人手不足が最も深刻な業界のひとつが介護です。本記事では、特定技能「介護」で外国人を採用するための試験・業務範囲・受入れ人数枠を、2025年に解禁された訪問介護などの最新情報も含めて、企業向けにわかりやすく解説します。
特定技能「介護」とは
特定技能「介護」は、深刻な人手不足の介護現場で外国人材を受け入れるための在留資格です。訪問系を含む幅広い施設で、即戦力として長期的に働いてもらえます。2019年の制度開始以降、受け入れは年々拡大しています。
必要な3つの試験
特定技能「介護」で働くには、原則として次の3つの合格が必要です。
- 介護技能評価試験:介護の基本的な知識・技能を測る試験
- 介護日本語評価試験:介護現場で使う日本語を測る試験
- 日本語能力試験N4以上(または国際交流基金日本語基礎テスト)
なお、介護福祉士養成施設の修了者や、技能実習2号を良好に修了した人などは、試験が免除されるケースがあります。
業務範囲(2025年に訪問介護が解禁)
主な業務は身体介護(入浴・食事・排泄の介助など)と、それに付随する支援業務です。大きな変化として、2025年4月の制度改正で、これまで対象外だった訪問介護が解禁されました。ただし訪問に従事するには、初任者研修の修了や日本語能力の確保に加え、施設系サービスでの実務経験などの条件が求められます。
受入れ人数枠
特定技能「介護」には人数の上限があります。事業所単位で、日本人等の常勤介護職員(雇用保険の被保険者)の総数を上限として受け入れが可能です。つまり、日本人職員が多い事業所ほど、多くの外国人材を受け入れられます。
在留期間と「介護福祉士ルート」
介護分野は特定技能2号がなく、特定技能1号のみ(通算5年)です。
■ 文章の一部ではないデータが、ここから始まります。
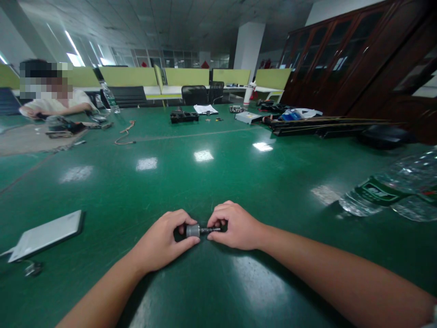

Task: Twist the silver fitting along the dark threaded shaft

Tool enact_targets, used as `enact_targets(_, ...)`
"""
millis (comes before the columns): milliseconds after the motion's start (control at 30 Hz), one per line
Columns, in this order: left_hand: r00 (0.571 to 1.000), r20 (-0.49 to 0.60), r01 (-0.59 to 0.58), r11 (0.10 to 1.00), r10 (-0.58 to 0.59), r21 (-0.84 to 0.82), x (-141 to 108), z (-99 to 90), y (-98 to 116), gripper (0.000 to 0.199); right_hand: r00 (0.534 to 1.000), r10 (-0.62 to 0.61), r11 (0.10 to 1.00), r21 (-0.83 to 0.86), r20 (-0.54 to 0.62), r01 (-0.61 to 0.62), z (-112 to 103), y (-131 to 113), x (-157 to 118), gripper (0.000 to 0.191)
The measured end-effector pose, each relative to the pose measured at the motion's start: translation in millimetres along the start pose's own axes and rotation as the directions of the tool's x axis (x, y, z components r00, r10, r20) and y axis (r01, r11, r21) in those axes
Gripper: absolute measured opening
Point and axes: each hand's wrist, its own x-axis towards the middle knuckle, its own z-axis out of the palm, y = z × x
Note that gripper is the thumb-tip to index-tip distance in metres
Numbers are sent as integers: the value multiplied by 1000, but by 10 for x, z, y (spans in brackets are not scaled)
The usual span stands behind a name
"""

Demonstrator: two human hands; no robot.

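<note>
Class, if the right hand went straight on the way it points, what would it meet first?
Probably the grey cylinder in the left hand, since the right hand points along the dark shaft toward it.

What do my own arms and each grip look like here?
Your left grip and right grip are bare human hands, without gloves or visible rings. The left forearm and right forearm show no watch, bracelet or cable. A pale sliver, possibly sleeve, shows beside the latter.

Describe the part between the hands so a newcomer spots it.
Go to the near side of the green table. There the part sits between left hand and right hand. Unlike the white slab at left or clear bottle at right, it's a grey cylinder with a thin dark shaft.
</note>
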Motion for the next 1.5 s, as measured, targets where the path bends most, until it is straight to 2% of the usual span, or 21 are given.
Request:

ただし、介護福祉士の国家試験に合格すれば在留資格「介護」へ移行でき、在留期間の上限なく、永続的に日本で働き続けられます。長期定着を見据えたキャリアパスが用意されているのが特徴です。
受け入れの進め方と負担軽減
介護は、支援業務や各種届出、日本語面のフォローなど、受け入れ後のサポートが特に重要な分野です。これらは登録支援機関に委託することで、施設側の負担を大きく減らせます。CVPROは登録支援機関として、紹介から入社後の支援・管理までをまとめて代行します。採用全体の流れは外国人採用の流れもご覧ください。
まとめ
特定技能「介護」は、訪問介護の解禁で活躍の場がさらに広がった分野です。試験・人数枠・支援体制を正しく押さえれば、慢性的な人手不足に対する有力な解決策になります。まずは自施設で受け入れられる人数と時期の確認から始めましょう。
よくある質問
特定技能「介護」に必要な試験は何ですか?
介護技能評価試験、介護日本語評価試験、日本語能力試験N4以上(またはJFT-Basic)の3つが原則必要です。介護福祉士養成施設修了者や技能実習2号良好修了者などは免除される場合があります。
訪問介護でも特定技能の外国人を雇えますか?
2025年4月の改正で訪問介護が解禁されました。ただし、初任者研修修了や日本語能力の確保、施設系での実務経験などの条件を満たす必要があります。
介護に受入れ人数の上限はありますか?
あります。事業所ごとに、日本人等の常勤介護職員の総数を上限として受け入れが可能です。